== WHAT YOU SHOULD DO ==
Only the lines below from the one containing "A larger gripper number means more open" to the one containing "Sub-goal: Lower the" should be repeated, both included and unchanged.

== INPUT FOR THIS TASK ==
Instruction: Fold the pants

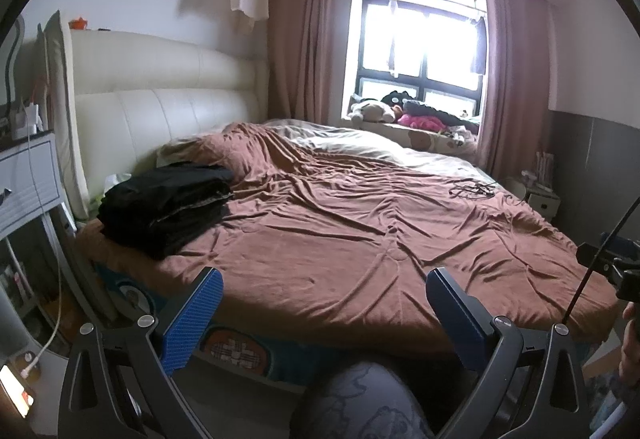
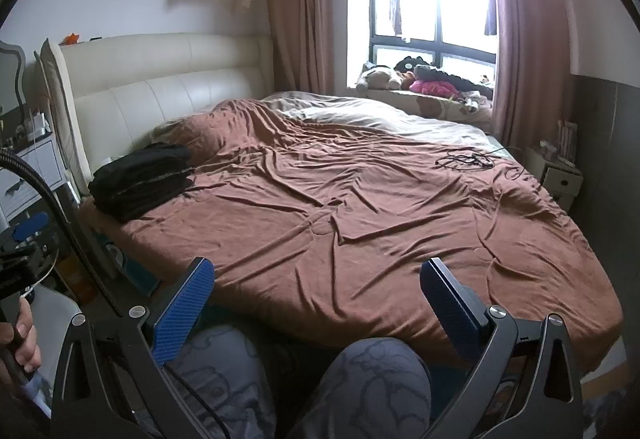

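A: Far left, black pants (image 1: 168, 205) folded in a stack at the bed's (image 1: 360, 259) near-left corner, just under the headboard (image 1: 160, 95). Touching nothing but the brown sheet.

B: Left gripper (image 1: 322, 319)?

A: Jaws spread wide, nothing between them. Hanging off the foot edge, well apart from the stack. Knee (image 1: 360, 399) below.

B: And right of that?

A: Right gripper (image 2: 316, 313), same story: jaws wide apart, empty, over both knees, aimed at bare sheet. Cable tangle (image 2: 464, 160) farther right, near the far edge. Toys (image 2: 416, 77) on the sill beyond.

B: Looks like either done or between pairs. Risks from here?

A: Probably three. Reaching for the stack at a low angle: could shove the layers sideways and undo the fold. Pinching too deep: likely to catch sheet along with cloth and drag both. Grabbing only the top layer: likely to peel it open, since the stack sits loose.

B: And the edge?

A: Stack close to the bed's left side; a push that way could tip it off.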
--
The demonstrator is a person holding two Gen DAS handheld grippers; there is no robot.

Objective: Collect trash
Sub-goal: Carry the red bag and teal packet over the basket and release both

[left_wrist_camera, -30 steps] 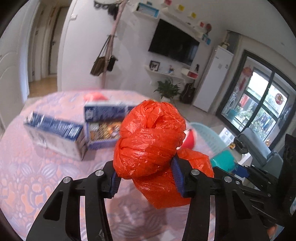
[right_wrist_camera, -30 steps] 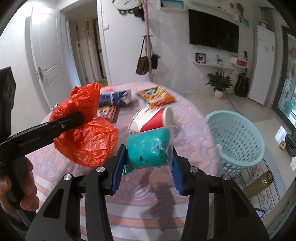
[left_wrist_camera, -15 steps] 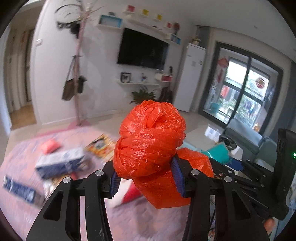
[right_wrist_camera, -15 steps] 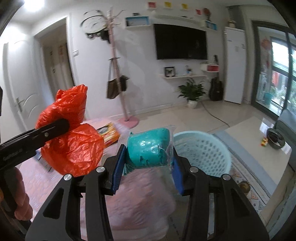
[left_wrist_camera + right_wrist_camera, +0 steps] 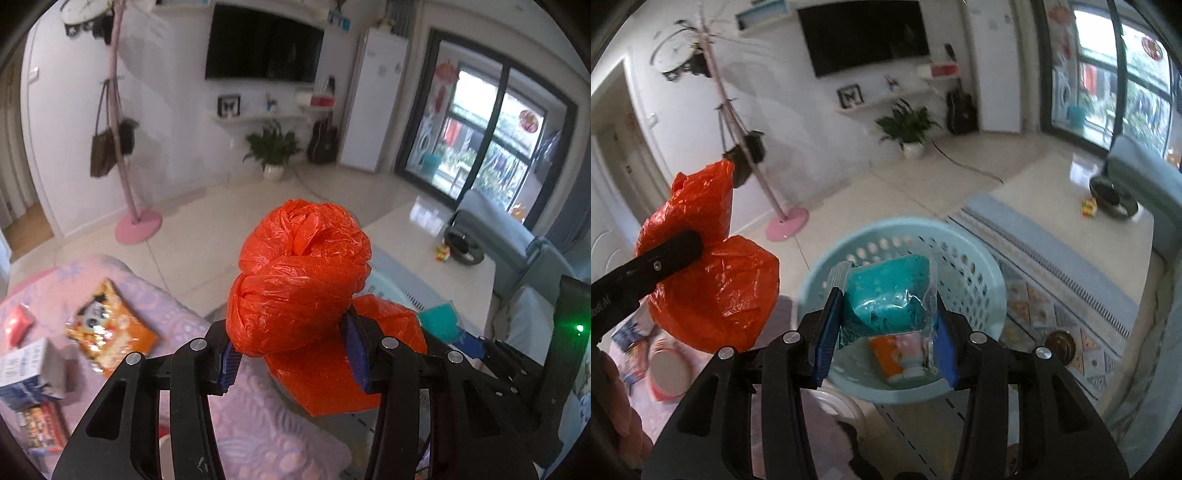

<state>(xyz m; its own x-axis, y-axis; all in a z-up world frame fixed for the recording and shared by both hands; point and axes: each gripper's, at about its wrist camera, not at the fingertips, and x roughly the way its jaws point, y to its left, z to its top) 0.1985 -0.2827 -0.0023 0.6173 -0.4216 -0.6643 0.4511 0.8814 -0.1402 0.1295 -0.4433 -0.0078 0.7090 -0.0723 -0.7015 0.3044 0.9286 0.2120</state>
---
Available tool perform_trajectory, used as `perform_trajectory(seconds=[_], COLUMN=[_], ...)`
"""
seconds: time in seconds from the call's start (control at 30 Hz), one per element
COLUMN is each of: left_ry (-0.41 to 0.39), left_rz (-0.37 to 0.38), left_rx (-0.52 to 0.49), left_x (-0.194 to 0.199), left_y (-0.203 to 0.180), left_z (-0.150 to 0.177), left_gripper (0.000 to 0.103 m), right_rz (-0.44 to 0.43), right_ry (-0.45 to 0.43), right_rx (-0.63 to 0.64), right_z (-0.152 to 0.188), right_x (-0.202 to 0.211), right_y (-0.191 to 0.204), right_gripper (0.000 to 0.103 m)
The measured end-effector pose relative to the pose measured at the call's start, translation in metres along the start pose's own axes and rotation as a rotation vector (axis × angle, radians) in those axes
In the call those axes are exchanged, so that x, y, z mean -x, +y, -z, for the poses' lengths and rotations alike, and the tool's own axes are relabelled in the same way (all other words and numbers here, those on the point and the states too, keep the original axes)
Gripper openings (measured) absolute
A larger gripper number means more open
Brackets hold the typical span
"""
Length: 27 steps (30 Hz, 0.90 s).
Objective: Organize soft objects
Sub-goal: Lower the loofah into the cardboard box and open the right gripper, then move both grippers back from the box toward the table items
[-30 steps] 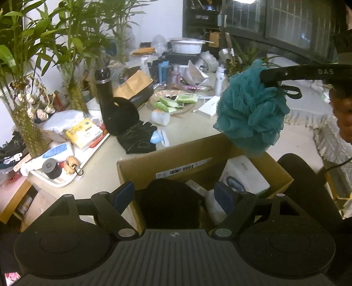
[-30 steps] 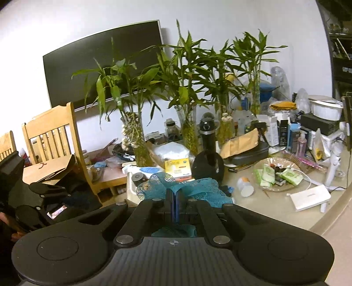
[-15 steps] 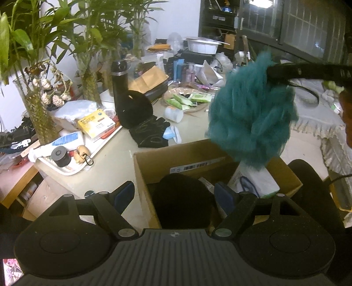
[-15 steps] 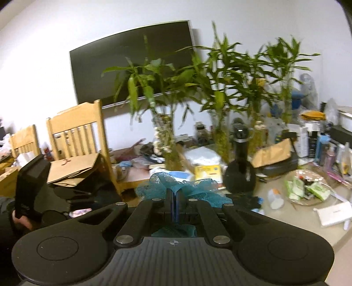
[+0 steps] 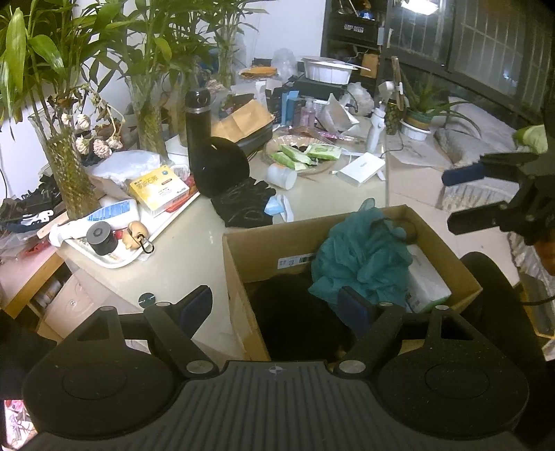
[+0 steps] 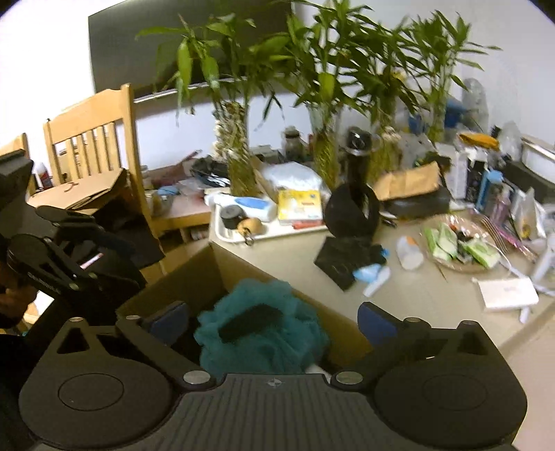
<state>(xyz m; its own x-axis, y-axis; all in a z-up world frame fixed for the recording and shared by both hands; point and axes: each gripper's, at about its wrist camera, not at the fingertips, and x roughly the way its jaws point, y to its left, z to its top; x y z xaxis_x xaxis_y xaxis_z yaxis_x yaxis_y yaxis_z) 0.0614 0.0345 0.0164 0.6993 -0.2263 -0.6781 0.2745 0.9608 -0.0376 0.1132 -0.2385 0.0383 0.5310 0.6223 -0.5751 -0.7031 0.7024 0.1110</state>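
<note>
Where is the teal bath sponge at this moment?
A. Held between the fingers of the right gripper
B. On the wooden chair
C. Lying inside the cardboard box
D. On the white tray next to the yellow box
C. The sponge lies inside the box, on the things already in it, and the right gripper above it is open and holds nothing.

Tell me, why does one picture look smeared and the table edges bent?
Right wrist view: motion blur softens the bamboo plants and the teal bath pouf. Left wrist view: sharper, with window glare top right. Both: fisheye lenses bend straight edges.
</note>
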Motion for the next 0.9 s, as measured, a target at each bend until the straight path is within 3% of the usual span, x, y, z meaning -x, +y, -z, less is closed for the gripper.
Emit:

== EXPECTED OUTPUT ==
A larger gripper number means more open
Brackets hold the typical span
"""
Length: 27 steps (30 Hz, 0.90 s).
Objective: Organize soft objects
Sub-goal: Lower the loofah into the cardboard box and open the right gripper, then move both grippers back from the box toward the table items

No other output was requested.